(1) Signal integration at the cellular level and its implications in breast cancer:
Steroid receptors such as the estrogen receptors are intracellular soluble receptors. Their activities as transcription factors are regulated by ligand binding. In addition to being regulated by their cognate ligands, for example estrogen in the case of the estrogen receptors, they also integrate other extracellular and intracellular signals. They can be activated by a wide spectrum of direct ligands and factors that act through other signaling pathways.
Since estrogens stimulate the proliferation of a large proportion of breast cancers that express the estrogen receptor α (ER), endocrine therapy aims to block the production of estrogens or access of estrogens to the receptor. However, signaling crosstalk can lead to the activation of ER even in the absence of estrogens or in the presence of the commonly used anti-estrogen tamoxifen.

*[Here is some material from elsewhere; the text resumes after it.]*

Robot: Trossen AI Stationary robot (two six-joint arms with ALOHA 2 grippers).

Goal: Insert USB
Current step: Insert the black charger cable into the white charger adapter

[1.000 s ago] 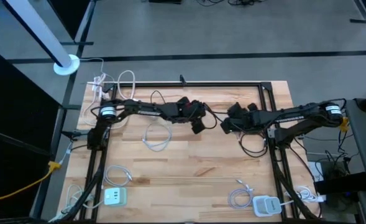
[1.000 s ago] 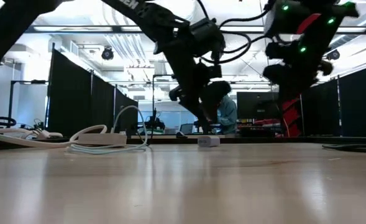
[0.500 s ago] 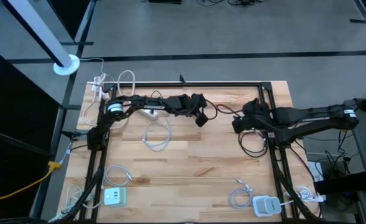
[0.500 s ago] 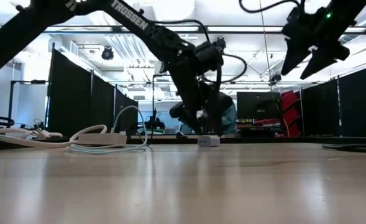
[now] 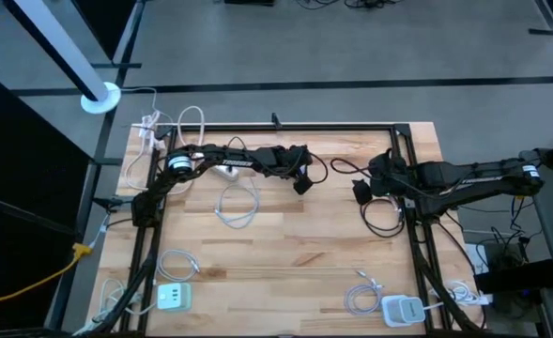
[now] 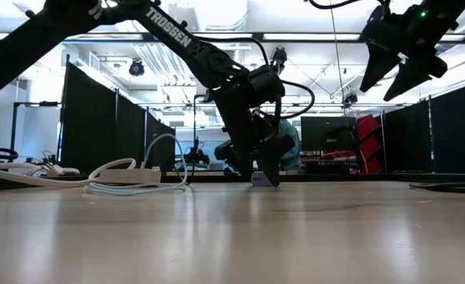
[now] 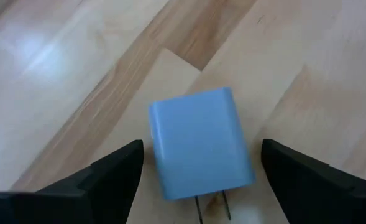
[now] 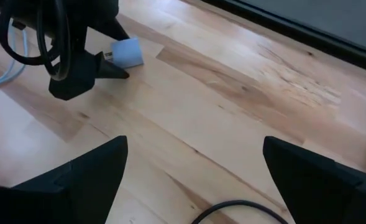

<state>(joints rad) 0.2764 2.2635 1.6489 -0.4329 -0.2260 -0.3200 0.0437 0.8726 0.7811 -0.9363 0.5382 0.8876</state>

Our goals were to understand: (i) the molecular mechanisms of signal transduction by ER and its crosstalk with other intra- and extracellular signals; (ii) the genomics of signaling crosstalk; (iii) the ER interactors, both genetic and biochemical, cytoplasmic and nuclear, that shape its responses; (iv) what factors contribute to rendering the ER tamoxifen-resistant; (v) the physiological and pathological implications of these mechanisms, notably for breast cancer progression and resistance to tamoxifen; (vi) the effects of alternate cellular states of breast cancer cells on ER responses (for example, of cells cultured in 3D or upon epithelial-mesenchymal transformation).
(2) Molecular matchmakers: The Hsp90 molecular chaperone machine:
Cellular “matchmakers” such as the molecular chaperone heat-shock protein 90 (Hsp90) and its partner proteins are required for a multitude of cellular processes and for the maintenance of cellular protein homeostasis. The ATP-dependent Hsp90 machine assists a subset of proteins during posttranslational folding and macromolecular assembly, and in some cases it even plays a regulatory role. In eukaryotes, this molecular machine is essential for viability. Cancer cells and a large proportion of cancer driver genes are particularly Hsp90-dependent and sensitive to Hsp90 inhibitors. Although this differential sensitivity is still poorly understood, it has led to major efforts to develop Hsp90 inhibitors for anti-cancer therapy.
We were particularly interested in determining (i) the in vivo functions of the Hsp90 molecular chaperone complex both in mammalian cells and in the mouse, using genetic, biochemical, proteomic and pharmacological tools; (ii) the specific functions of key components such as the two core components Hsp90α and Hsp90β, and the co-chaperones p23, Aarsd1, Stip1 (Hop), Aha1 and Aha2; (iii) the key functions of Hsp90 as a network hub in the human proteome; (iv) the mechanisms responsible for the differential sensitivity to Hsp90 inhibitors of cancer cells versus normal cells; (v) the functions of the mitochondrial Hsp90 isoform Trap1 in the mouse and in cells.